Below is a listing with pictures. Repeat exactly the lines starting at the one holding "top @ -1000" and going on through the one holding "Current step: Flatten", and leave every picture out.

Available records:
################

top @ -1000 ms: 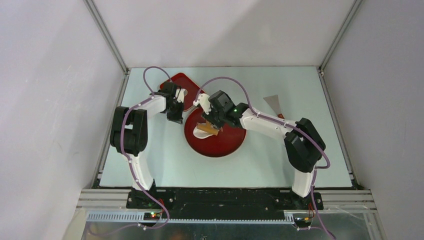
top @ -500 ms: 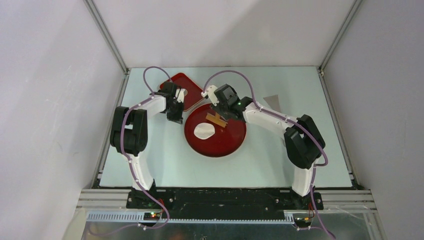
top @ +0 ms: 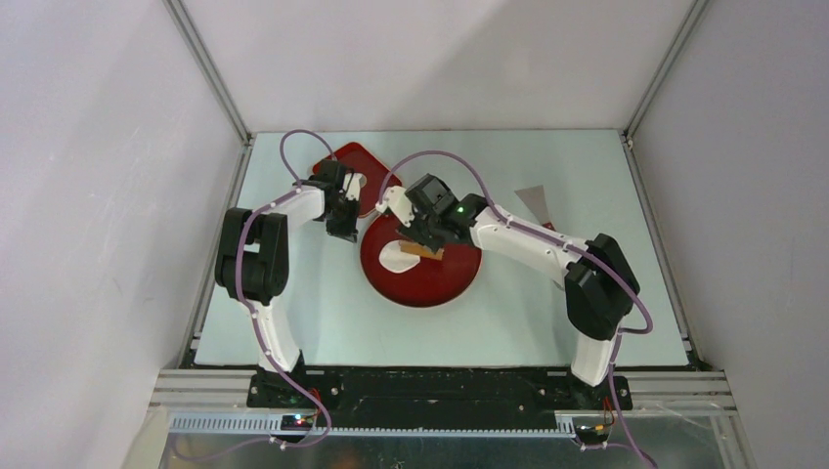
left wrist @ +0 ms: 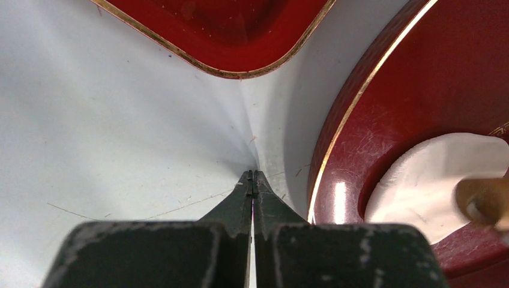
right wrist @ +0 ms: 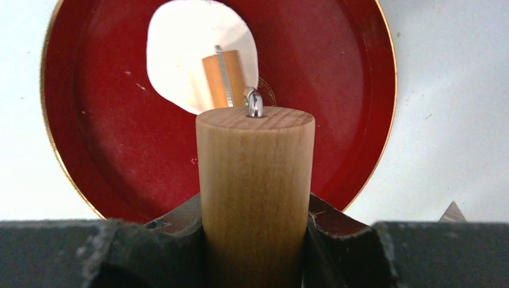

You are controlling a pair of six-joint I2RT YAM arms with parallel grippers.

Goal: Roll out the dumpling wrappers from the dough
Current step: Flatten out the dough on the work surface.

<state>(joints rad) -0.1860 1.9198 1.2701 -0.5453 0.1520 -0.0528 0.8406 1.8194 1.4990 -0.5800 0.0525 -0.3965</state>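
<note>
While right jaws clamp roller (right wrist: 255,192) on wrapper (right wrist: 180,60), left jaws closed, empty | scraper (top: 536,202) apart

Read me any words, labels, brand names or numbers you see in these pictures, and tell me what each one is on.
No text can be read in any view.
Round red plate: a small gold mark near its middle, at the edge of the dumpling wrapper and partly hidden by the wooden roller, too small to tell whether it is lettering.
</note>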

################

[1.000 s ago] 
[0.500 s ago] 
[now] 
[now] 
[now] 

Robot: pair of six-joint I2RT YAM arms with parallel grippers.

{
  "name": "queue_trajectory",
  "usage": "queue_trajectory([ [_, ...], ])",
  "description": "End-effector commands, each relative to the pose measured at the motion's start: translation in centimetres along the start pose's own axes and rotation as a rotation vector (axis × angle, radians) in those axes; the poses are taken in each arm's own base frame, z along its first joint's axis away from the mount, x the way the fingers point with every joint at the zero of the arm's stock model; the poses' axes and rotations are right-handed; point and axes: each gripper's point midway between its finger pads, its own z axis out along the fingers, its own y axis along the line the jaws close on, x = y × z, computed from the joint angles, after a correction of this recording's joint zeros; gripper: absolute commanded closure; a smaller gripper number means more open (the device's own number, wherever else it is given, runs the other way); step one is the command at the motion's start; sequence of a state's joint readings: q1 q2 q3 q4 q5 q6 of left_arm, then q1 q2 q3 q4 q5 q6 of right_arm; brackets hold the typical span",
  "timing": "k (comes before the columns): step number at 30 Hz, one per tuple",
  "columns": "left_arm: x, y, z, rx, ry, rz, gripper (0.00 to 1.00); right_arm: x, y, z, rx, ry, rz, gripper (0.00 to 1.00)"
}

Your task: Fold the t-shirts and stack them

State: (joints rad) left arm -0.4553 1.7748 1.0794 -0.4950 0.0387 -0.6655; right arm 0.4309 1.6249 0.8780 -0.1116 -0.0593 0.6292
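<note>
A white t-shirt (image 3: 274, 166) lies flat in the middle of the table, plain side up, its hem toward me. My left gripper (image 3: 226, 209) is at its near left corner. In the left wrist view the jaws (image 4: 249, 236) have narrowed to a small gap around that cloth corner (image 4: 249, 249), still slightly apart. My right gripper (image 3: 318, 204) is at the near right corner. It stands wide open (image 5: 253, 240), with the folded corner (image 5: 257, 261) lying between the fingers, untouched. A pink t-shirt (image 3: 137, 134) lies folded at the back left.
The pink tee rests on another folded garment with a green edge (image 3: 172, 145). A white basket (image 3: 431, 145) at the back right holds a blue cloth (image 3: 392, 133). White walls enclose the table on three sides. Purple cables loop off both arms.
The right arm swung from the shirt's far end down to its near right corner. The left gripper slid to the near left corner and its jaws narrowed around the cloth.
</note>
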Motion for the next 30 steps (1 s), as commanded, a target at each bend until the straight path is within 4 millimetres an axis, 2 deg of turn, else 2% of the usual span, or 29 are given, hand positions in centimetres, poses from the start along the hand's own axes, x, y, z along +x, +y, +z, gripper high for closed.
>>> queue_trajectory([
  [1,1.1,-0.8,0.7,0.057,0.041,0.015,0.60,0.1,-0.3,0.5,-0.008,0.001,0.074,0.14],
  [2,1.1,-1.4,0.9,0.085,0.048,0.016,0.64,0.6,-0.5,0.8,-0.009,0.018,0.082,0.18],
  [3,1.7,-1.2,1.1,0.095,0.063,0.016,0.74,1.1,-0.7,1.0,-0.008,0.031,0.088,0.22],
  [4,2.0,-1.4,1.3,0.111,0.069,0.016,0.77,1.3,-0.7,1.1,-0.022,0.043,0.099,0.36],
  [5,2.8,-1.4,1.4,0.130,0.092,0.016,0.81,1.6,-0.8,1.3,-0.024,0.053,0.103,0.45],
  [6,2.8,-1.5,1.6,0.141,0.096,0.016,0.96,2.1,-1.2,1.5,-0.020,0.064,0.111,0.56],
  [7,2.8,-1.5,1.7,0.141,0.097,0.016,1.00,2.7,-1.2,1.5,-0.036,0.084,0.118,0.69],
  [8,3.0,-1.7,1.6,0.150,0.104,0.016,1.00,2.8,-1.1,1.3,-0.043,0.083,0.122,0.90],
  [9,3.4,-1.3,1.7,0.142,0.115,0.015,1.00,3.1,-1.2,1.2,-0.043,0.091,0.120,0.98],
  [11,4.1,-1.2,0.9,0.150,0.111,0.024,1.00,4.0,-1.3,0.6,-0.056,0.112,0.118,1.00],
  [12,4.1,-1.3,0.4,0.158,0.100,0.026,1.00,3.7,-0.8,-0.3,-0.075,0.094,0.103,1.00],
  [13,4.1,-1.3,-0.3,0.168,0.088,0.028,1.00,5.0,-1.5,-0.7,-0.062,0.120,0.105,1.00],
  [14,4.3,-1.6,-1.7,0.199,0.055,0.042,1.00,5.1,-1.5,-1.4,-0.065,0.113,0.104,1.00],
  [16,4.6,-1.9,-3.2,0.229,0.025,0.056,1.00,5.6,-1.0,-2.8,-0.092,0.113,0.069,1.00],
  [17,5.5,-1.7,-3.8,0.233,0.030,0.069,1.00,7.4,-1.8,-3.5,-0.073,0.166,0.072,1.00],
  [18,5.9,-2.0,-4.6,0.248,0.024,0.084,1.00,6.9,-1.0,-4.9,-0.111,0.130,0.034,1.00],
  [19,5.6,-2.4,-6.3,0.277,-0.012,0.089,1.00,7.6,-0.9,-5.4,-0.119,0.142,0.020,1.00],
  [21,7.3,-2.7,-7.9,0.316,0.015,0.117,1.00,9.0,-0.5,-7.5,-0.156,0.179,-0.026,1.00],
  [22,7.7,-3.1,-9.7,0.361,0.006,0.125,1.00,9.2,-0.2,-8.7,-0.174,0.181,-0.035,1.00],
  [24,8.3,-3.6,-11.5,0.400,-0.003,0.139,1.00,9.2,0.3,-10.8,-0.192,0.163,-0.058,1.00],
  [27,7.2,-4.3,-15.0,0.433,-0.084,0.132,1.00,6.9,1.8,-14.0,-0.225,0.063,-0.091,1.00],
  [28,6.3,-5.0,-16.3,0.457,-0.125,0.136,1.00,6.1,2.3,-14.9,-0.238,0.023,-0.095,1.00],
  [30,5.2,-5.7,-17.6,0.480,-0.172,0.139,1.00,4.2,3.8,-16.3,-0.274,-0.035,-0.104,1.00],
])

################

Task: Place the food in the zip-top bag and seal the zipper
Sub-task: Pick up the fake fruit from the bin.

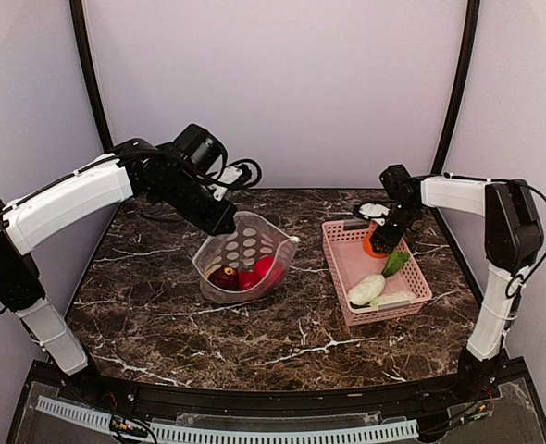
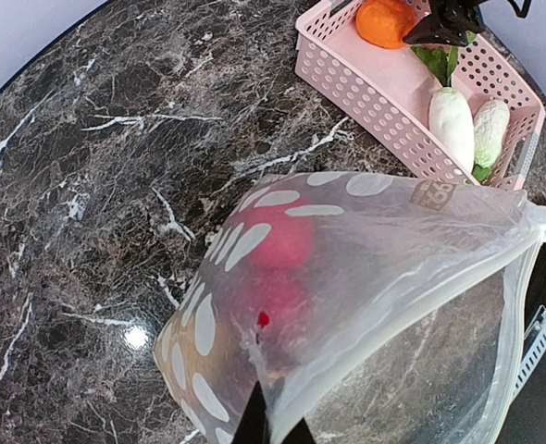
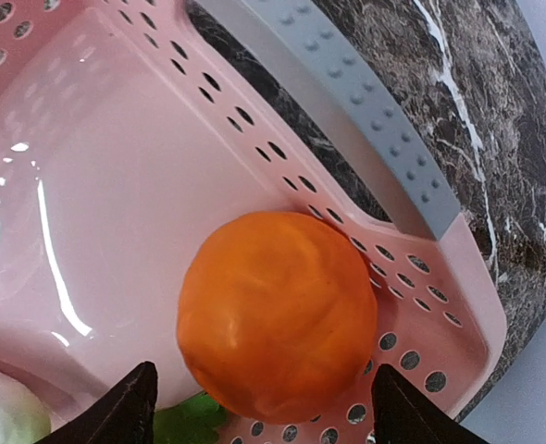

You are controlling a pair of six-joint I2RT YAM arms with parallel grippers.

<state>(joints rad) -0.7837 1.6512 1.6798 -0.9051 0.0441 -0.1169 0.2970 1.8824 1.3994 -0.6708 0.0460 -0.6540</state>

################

Task solution:
top @ -1000 ms: 
top @ -500 ms: 
top @ +0 ms: 
left wrist @ +0 ms: 
right wrist @ +0 ms: 

You are controlling a pair of six-joint I2RT YAM arms with parallel grippers.

Goal: Roll out the dumpling wrappers from the dough
Current step: Flatten out the dough on the work surface.

There is nothing else to add to the answer.